→ **DATASET EXTRACT**
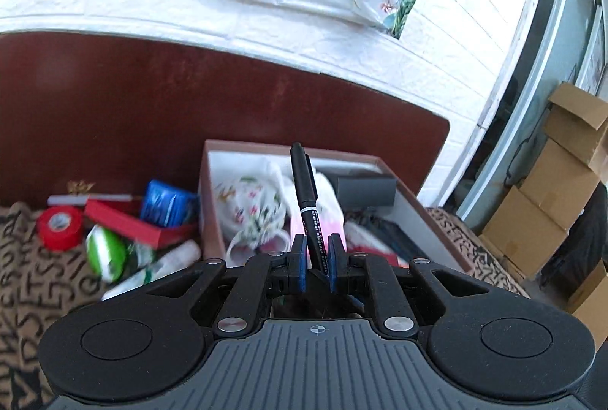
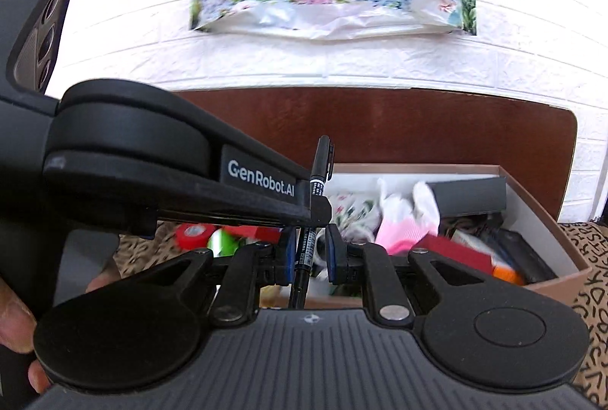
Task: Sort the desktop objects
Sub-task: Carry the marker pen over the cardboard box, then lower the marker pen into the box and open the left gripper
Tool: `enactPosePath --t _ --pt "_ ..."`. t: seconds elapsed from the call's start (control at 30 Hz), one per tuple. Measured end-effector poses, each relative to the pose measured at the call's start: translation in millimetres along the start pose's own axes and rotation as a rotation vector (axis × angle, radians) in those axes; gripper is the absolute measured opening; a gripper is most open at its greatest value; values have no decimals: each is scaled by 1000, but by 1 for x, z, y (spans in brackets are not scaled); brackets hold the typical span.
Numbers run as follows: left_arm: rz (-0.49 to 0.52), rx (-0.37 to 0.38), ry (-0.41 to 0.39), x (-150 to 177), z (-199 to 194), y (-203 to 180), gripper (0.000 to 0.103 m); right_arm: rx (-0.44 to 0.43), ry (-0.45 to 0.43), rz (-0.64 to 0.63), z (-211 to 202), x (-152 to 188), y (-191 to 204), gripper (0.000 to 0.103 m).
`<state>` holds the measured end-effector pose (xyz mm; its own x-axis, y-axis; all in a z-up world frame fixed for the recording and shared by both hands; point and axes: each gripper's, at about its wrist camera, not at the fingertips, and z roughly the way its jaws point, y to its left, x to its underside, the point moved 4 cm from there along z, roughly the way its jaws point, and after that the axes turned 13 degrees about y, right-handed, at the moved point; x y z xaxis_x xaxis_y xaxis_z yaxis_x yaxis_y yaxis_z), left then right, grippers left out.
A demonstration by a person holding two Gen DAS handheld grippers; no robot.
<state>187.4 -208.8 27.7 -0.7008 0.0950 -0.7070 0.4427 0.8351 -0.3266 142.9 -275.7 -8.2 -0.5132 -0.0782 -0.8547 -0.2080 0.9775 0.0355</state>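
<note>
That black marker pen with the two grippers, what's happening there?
A person is sorting clutter with two handheld grippers. The left gripper is shut on a black marker pen, held upright above the open brown cardboard box. The right gripper sits at the same pen's lower end; whether its pads press it is unclear.

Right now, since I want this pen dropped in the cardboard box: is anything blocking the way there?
Nothing visible does. The marker in the left gripper has the open box just beyond it, unlidded but crowded.
</note>
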Motion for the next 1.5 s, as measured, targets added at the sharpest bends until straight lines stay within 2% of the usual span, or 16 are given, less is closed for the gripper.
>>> enactPosePath --t 0.23,0.33,0.47,0.67,0.7,0.73,0.83,0.97,1.03,1.1,1.13,1.23,1.37,1.4,1.5 --pt "-21 54 31 -33 42 7 8 5 -2 39 33 -25 -20 13" --pt "15 36 53 -34 63 6 9 17 32 61 55 -25 -33 13" --pt "-11 65 85 -30 82 11 8 16 75 92 76 -20 -48 13" --pt "-15 53 108 -28 97 21 10 13 102 87 91 -11 -53 13" --pt "-16 53 110 -28 98 22 18 12 106 88 93 -11 -53 13" --pt "-16 49 107 -28 99 24 31 14 107 88 95 -10 -53 13" --pt "-18 45 118 -27 102 27 35 31 99 80 97 -8 -53 14" --pt "-29 43 117 -24 102 31 47 54 89 64 97 -9 -53 26" --pt "-34 53 123 -22 101 32 58 44 82 50 96 -8 -51 37" --pt "-26 47 113 -20 97 32 72 38 69 33 94 -8 -47 61" --pt "-20 39 97 -20 94 32 81 44 57 20 92 -8 -44 65" --pt "-8 18 39 -19 82 33 94 54 51 4 91 -8 -42 70" --pt "-4 12 8 -17 68 35 102 27 52 19 89 -8 -42 79" --pt "3 15 5 -15 65 35 103 32 49 15 88 -8 -41 86" --pt "16 9 -8 -10 57 35 103 37 41 18 85 -8 -39 94"
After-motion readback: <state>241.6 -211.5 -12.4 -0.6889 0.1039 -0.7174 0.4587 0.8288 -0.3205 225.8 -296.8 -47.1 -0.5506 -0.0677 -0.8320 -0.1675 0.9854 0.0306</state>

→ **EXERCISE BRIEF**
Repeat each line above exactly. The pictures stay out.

→ **EXERCISE ANSWER**
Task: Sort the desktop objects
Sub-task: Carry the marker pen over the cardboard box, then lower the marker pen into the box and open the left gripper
Tool: `enactPosePath --t _ --pt "_ ..."`. t: seconds elapsed from the call's start (control at 30 Hz), one per tuple. Measured end-effector poses, each relative to the pose measured at the call's start: translation in millimetres along the start pose's own axes and rotation as a rotation vector (axis × angle, radians) in those axes; gripper is the absolute measured opening; a gripper is most open at its greatest value; values have no decimals: each is scaled by 1000, but by 1 for x, z, y (spans in brackets are not scaled); brackets hold the typical span.
Numbers run as follows: left_arm: rz (-0.49 to 0.52), rx (-0.37 to 0.38), ry (-0.41 to 0.39), x (-150 to 177), z (-199 to 194), y (-203 to 180), gripper (0.000 to 0.103 m); right_arm: rx (-0.44 to 0.43), ry (-0.45 to 0.43), rz (-0.64 to 0.63), z (-211 to 202), x (-152 to 188), y (-191 to 204), gripper (0.000 to 0.103 m).
`<state>` holds the measured end-effector pose (xyz mm; its own x-axis, y-axis; all in a z-up world frame fixed for the recording and shared by both hands; point and axes: each gripper's, at about its wrist camera, not at the fingertips, and z roughly the way its jaws point, y to its left, x to its underside, the point moved 4 cm from there along z, roughly the way its jaws point, and after that the axes turned 13 degrees about y, right-handed, at the moved point; x y z xaxis_x xaxis_y xaxis_z yaxis_x yaxis_y yaxis_z), left then right, grippers left out.
A demonstration by a person holding two Gen DAS handheld grippers; no robot.
<state>187.4 -208.8 27.7 -0.7008 0.0950 -0.7070 0.4427 0.8351 -0.3266 142.9 -275.7 -8.2 -0.5132 -0.0782 -0.8547 -0.2080 0.9775 0.0355</state>
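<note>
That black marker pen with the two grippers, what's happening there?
A person is sorting clutter with two handheld grippers. The left gripper is shut on a black marker pen, held upright above the open brown cardboard box. The right gripper sits at the same pen's lower end; whether its pads press it is unclear.

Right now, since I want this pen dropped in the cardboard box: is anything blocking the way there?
Nothing visible does. The marker in the left gripper has the open box just beyond it, unlidded but crowded.
</note>
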Motion for the next 1.5 s, as measured, targets added at the sharpest bends until straight lines stay within 2% of the usual span, or 16 are given, less is closed for the gripper.
>>> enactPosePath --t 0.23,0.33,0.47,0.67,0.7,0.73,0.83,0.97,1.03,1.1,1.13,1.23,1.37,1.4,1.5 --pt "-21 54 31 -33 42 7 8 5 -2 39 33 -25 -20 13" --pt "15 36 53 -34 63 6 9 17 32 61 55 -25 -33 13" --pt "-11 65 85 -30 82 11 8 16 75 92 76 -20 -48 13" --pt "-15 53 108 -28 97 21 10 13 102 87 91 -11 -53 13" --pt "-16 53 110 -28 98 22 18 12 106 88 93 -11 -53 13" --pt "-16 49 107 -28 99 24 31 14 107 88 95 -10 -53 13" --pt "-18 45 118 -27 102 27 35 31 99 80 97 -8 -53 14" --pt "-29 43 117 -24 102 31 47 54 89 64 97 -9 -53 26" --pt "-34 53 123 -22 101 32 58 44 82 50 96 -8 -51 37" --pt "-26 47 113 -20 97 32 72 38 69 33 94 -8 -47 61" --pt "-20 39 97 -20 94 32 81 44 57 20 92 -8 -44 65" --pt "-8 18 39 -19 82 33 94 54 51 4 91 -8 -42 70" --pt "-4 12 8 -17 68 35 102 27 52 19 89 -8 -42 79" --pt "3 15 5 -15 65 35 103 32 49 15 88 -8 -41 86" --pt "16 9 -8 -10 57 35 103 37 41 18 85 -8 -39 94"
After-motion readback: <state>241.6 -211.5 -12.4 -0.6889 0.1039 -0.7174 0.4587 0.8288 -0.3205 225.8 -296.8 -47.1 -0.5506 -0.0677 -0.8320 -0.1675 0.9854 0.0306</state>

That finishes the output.